Joachim Folz; Sebastian Palacio; Jörn Hees; Damian Borth; Andreas Dengel
arXiv preprint arXiv:1803.07994, 3/2018.


Adversarial attack methods have demonstrated the fragility of deep neural networks. Their imperceptible perturbations are frequently able fool classifiers into potentially dangerous misclassifications. We propose a novel way to interpret adversarial perturbations in terms of the effective input signal that classifiers actually use. Based on this, we apply specially trained autoencoders, referred to as S2SNets, as defense mechanism. They follow a two-stage training scheme: first unsupervised, followed by a fine-tuning of the decoder, using gradients from an existing classifier.
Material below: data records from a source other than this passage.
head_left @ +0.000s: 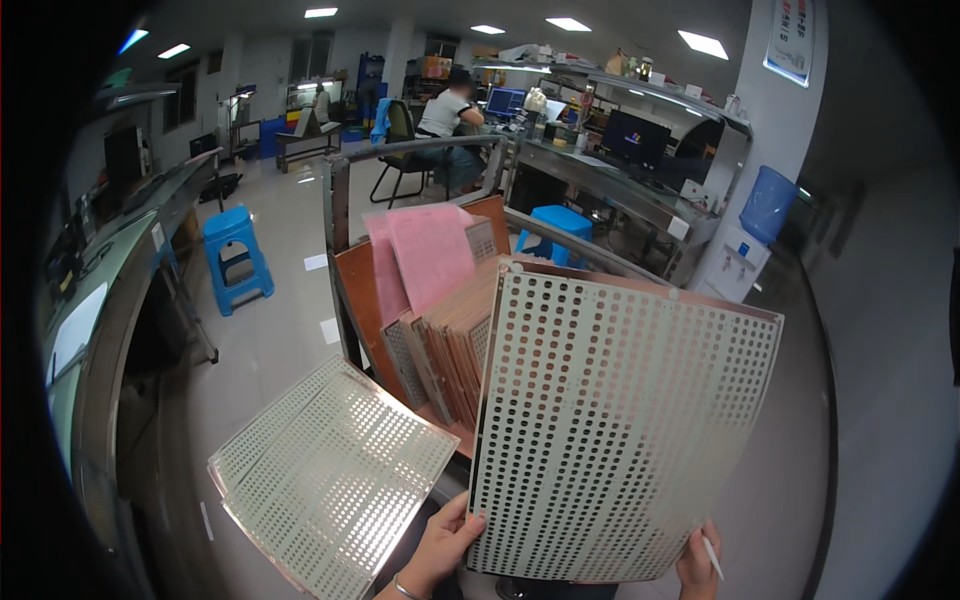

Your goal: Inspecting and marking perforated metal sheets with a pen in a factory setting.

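Note:
A large pale green perforated circuit-board panel [620,430] with copper-coloured edges stands nearly upright in front of me. My left hand [440,548] grips its lower left edge, thumb on the front face. At the lower right corner, my right hand [697,566] is closed on the panel's edge, with a slim white pen [712,557] held between its fingers. The fingers behind the panel are hidden. Left of my left hand, similar perforated panels [330,480] lie in a slightly fanned stack, shining under the light.
Behind the panel, a metal-framed cart [338,210] bears a tight row of upright boards [455,350] and pink sheets [430,255]. Blue stools [238,258] stand around. A workbench [80,300] runs along the left. A water dispenser [732,262] stands right; a seated person [450,120] works farther back.

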### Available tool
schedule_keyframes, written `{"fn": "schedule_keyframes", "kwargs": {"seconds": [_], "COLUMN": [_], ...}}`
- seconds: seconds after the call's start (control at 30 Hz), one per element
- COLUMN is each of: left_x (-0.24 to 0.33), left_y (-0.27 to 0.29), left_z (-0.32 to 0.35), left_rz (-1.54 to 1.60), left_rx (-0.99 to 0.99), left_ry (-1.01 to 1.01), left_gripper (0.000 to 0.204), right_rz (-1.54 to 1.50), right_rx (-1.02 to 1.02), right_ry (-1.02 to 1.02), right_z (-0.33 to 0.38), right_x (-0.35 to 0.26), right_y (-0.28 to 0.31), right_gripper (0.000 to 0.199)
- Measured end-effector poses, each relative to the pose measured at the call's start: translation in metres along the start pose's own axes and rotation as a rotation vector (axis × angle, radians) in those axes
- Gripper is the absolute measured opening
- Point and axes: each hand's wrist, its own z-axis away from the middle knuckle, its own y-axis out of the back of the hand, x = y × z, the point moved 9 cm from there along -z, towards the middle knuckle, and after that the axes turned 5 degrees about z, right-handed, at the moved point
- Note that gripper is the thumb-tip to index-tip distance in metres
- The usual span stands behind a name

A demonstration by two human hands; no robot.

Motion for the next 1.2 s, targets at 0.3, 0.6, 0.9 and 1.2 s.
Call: {"fn": "schedule_keyframes", "kwargs": {"seconds": [0.3, 0.6, 0.9, 1.2], "left_x": [-0.001, 0.003, 0.001, 0.038], "left_y": [0.004, 0.001, 0.007, 0.014], "left_z": [-0.001, -0.003, -0.008, -0.011], "left_rz": [0.007, 0.040, 0.092, 0.161], "left_rx": [0.036, 0.032, 0.070, -0.017], "left_ry": [-0.052, -0.098, -0.063, 0.081], "left_gripper": [0.046, 0.049, 0.054, 0.032], "right_rz": [0.004, -0.002, -0.055, 0.092], "right_rx": [0.126, 0.053, -0.023, 0.033], "right_ry": [-0.064, -0.056, -0.048, -0.010], "right_z": [0.008, 0.006, 0.000, -0.035], "right_x": [0.015, -0.013, -0.018, -0.023], "right_y": [0.023, -0.011, -0.019, -0.033], "right_gripper": [0.041, 0.032, 0.037, 0.041]}}
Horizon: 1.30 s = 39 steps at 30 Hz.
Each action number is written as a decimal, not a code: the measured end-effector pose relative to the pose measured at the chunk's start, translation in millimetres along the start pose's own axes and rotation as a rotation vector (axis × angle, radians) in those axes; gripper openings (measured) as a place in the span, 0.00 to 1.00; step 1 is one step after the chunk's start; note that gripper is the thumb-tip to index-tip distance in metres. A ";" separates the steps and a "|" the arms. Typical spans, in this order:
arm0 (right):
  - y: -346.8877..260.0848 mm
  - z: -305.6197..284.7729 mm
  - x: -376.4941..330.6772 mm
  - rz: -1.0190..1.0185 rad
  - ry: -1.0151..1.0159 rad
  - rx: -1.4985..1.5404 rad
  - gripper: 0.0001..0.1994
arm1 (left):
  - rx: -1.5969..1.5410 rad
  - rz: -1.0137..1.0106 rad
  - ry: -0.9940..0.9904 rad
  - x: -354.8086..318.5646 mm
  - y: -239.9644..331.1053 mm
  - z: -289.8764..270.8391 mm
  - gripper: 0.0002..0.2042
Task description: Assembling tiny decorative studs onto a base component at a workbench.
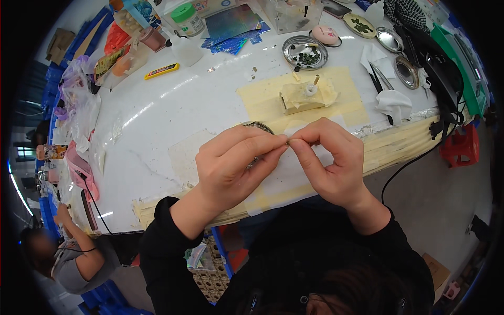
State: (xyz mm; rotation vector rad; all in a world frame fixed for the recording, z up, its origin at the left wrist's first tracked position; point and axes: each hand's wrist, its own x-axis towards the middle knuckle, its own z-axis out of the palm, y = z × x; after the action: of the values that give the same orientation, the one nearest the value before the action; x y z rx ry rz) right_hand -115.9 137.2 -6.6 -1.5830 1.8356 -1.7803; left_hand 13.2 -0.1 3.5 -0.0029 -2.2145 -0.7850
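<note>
My left hand (236, 163) and my right hand (331, 160) meet above the near edge of the white table (173, 110). Their thumbs and forefingers pinch one very small dark piece (287, 142) between them; its shape is too small to tell. Under my left fingers the rim of a small round metal dish (258, 125) shows, mostly hidden. Behind the hands a tape-wrapped beige block (304, 95) sits on a patch of beige masking tape (262, 97), with a small white ring and a stick on top.
A round metal tray (304, 52) with small dark green pieces stands at the back, beside metal lids, tweezers and white cloths (395, 102). Bottles, bags and a yellow cutter (161, 71) crowd the back left. Another person (68, 257) sits at lower left. A red stool (462, 146) stands right.
</note>
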 end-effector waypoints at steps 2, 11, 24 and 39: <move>-0.6 -0.3 0.7 -0.019 -0.004 -0.017 0.02 | 0.007 -0.010 -0.001 0.6 2.2 0.3 0.11; -0.8 -2.1 1.2 0.004 -0.029 0.011 0.02 | -0.205 -0.202 -0.060 -0.6 3.4 -0.8 0.08; 3.1 -7.1 1.1 0.108 -0.042 0.111 0.05 | -0.168 -0.200 -0.075 -0.6 5.1 -4.7 0.08; 26.9 -33.6 51.6 -0.093 0.062 -0.543 0.06 | -0.086 -0.214 0.027 0.8 3.1 -4.0 0.07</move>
State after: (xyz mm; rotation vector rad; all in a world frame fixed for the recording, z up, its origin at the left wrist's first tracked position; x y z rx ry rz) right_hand -177.2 115.2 9.8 -1.8181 2.4637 -1.4462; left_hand 16.1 0.1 7.8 0.2050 -2.1772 -0.9903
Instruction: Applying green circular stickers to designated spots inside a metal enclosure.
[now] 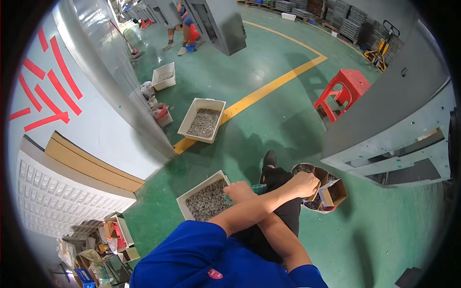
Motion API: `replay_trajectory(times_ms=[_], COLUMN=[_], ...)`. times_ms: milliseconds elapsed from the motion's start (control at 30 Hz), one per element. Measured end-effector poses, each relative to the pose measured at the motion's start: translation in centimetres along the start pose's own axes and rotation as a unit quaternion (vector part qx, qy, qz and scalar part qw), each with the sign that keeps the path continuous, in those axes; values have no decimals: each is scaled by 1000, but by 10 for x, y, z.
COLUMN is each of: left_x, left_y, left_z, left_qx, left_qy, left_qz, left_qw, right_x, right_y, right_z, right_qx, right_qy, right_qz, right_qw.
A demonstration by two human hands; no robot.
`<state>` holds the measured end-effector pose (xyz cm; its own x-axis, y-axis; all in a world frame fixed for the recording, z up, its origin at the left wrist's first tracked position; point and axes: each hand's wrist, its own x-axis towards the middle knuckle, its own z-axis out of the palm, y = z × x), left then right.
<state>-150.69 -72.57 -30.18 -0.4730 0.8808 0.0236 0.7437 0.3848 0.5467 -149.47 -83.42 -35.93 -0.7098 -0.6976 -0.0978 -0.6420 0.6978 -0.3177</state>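
My forearms are crossed, the left over the right. My left hand, at the right, is closed at the edge of an open brown cardboard box; its fingertips are partly hidden. A second open cardboard box stands beside it, over round containers of small dark pieces. My right hand, at the left, is closed against a green gridded piece, mostly hidden by the hand and wrist. Just beyond that hand, a white bin on the floor holds many small grey pieces.
Another white bin stands ahead on a yellow floor line, with a third bin farther off. A red stool and grey machine panels are at the right. A white wall rises left. A person's legs show far ahead.
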Motion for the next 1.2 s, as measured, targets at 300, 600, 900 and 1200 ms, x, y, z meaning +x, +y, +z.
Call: replay_trajectory(times_ms=[300, 600, 900, 1200], left_x=[47, 81, 100, 45], left_y=[-110, -227, -302, -314], left_z=[-23, -269, -355, -358], left_qx=[-390, -120, -245, 5], left_qy=[176, 657, 488, 562], left_qz=[-14, -166, -64, -82], left_qw=[904, 726, 835, 823], right_x=[1, -13, -12, -9], right_y=[-3, 18, 19, 10], right_z=[-4, -12, -22, -39], right_qx=[117, 101, 91, 91], right_qy=[146, 60, 67, 36], right_qz=[14, 66, 41, 28], right_qw=[982, 991, 993, 995])
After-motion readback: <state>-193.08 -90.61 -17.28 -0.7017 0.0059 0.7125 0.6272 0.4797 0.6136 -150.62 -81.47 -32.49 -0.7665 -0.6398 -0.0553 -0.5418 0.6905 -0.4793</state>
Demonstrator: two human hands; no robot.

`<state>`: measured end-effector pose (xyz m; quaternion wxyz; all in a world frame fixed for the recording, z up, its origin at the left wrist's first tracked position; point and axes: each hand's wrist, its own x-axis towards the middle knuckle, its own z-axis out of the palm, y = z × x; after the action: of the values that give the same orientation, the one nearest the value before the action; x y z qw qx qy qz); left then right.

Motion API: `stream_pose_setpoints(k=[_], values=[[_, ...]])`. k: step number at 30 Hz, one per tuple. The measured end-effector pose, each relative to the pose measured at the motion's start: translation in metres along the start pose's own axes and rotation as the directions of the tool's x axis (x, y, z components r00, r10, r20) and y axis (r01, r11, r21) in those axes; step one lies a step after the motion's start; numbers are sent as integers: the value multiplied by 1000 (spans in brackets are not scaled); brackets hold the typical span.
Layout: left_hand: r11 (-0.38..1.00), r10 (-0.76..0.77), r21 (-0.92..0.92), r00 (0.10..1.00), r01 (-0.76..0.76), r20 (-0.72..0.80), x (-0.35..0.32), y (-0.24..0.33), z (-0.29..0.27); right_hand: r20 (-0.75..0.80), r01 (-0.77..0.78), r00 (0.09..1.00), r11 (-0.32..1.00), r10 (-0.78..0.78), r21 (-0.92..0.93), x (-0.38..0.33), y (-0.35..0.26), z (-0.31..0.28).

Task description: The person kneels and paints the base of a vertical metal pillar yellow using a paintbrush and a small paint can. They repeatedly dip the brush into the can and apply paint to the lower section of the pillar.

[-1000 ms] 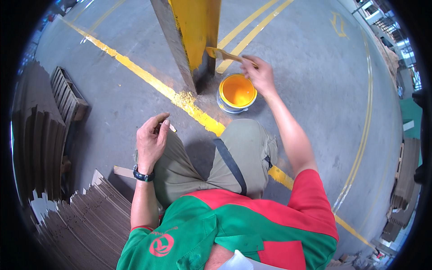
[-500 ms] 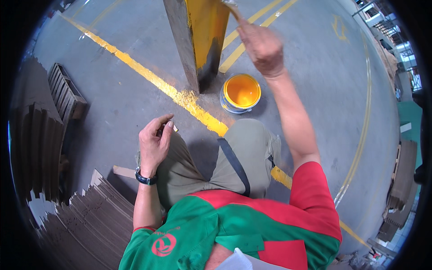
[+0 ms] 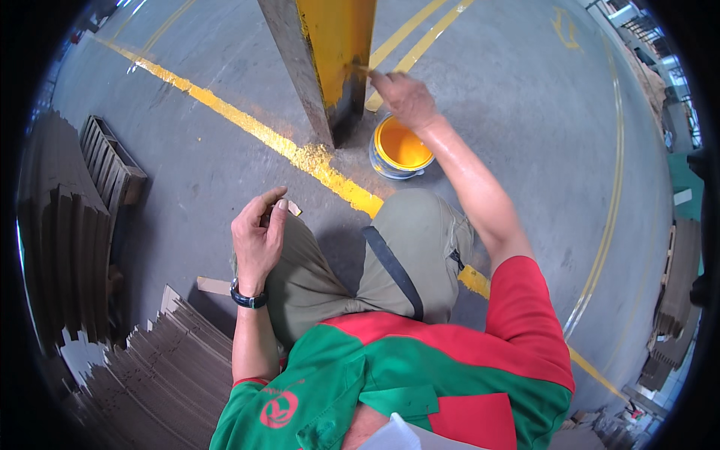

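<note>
My right hand (image 3: 407, 99) is closed round a paintbrush (image 3: 363, 70), blurred by motion, its head at the face of a steel column (image 3: 319, 52). The column's upper part is yellow, and its foot is dark grey. Close below that hand stands an open paint can (image 3: 405, 142) with yellow-orange paint inside. My left hand (image 3: 257, 231), with a black watch on its wrist, rests at my left knee. Its fingers are loosely curled, thumb and forefinger apart, and I see nothing held. A small pale scrap (image 3: 294, 208) shows just beyond the thumb.
A worn yellow floor line (image 3: 247, 124) runs diagonally past the column's foot. At the left are a wooden pallet (image 3: 112, 161) and stacked brown cardboard sheets (image 3: 67, 240). More sheets (image 3: 161, 367) lie nearer me. Another stack (image 3: 679, 277) stands at the far right.
My right hand has come down and left with the paintbrush, from beside the column's upper part to its lower painted face. The left hand stays at the knee.
</note>
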<state>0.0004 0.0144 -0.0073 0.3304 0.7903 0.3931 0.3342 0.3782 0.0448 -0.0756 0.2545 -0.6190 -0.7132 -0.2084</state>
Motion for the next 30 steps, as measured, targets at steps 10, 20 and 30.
stream_pose_setpoints(k=[10,20,30], values=[[999,-50,-9,999,50,-4,-5,-5,0,-108,99,991,987,-85,127,20,5,-76],[995,-84,60,996,83,25,-3,-5,-1,-440,204,894,949,-80,241,71,16,-93],[995,-90,46,996,89,24,-4,-3,3,-312,129,948,972,-63,198,33,-17,-77]])
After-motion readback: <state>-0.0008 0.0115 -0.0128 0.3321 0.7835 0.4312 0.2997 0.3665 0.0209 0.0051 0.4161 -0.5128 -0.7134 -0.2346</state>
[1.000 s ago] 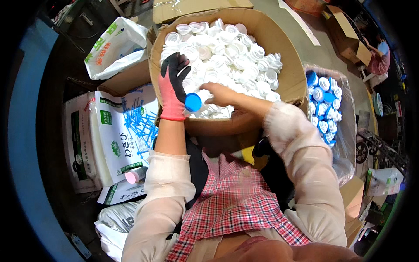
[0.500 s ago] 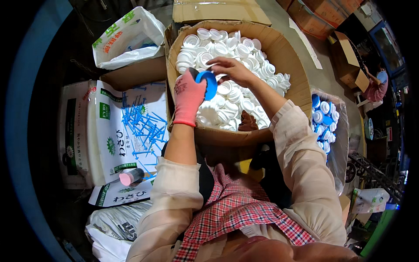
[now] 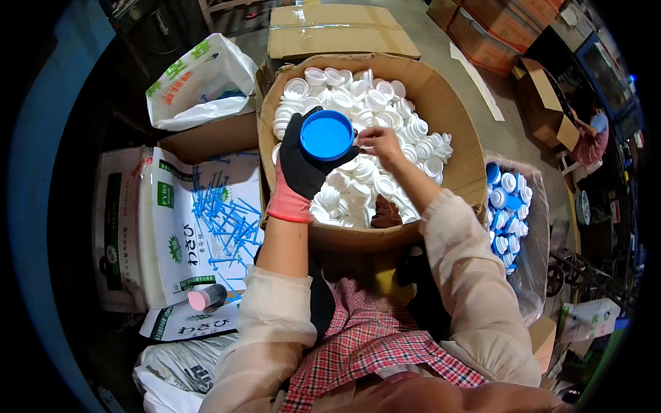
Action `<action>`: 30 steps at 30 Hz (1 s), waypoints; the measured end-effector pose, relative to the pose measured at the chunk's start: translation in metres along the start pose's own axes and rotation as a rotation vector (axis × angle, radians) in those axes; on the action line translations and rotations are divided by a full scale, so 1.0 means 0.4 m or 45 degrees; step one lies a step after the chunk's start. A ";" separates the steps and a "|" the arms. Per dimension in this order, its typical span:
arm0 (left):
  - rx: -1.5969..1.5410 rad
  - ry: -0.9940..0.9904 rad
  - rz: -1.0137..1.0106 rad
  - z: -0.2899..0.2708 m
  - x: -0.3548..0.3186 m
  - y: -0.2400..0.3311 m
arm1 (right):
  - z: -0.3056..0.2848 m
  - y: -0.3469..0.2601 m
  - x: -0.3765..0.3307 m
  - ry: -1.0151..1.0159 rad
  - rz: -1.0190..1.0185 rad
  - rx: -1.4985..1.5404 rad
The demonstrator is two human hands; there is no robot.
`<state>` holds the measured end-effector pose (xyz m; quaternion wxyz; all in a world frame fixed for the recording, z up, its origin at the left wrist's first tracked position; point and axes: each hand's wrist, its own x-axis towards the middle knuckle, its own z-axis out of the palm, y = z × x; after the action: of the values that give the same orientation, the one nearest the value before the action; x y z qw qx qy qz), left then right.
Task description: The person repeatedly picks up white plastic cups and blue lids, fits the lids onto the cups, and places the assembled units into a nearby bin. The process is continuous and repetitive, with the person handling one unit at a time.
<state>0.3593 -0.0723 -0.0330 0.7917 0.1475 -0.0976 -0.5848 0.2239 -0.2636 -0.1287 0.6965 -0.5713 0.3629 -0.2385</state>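
Left hand [image 3: 303, 168] has lifted blue cap [image 3: 326, 135]; right hand [image 3: 379, 143] seemingly touching.

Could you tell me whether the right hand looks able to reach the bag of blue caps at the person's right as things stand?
Probably yes. The right hand is bare, over the cardboard box beside the blue cap. The open clear bag of blue caps lies just right of the box, with nothing between.

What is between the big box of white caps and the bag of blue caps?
In the head view, only the box's own brown cardboard wall and a thin strip of floor separate it from the clear bag of blue caps; nothing else lies between them.
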 end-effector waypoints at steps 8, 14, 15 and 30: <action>1.195 -0.390 0.156 0.048 -0.009 -0.119 | -0.129 -0.227 -0.372 -0.053 -0.183 0.805; 1.832 -0.573 0.323 0.014 0.010 -0.216 | -0.136 -0.215 -0.444 -0.258 -0.013 0.679; 1.861 -0.594 0.343 0.017 0.014 -0.229 | -0.149 -0.215 -0.449 -0.290 -0.037 0.704; 0.450 -0.303 -0.382 0.102 0.012 -0.317 | -0.250 -0.206 -0.485 -0.309 -0.327 -0.081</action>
<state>0.2338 -0.1164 -0.0390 0.6410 0.2264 -0.2677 -0.6828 0.0322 -0.2002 -0.0121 0.6805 -0.6593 0.2076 -0.2432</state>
S2SNets induce a shift in the distribution of gradients propagated through them, stripping them from class-dependent signal. We analyze their robustness against several white-box and gray-box scenarios on the large ImageNet dataset. Our approach reaches comparable resilience in white-box attack scenarios as other state-of-the-art defenses in gray-box scenarios. We further analyze the relationships of AlexNet, VGG 16, ResNet 50 and Inception v3 in adversarial space, and found that VGG 16 is the easiest to fool, while perturbations from ResNet 50 are the most transferable.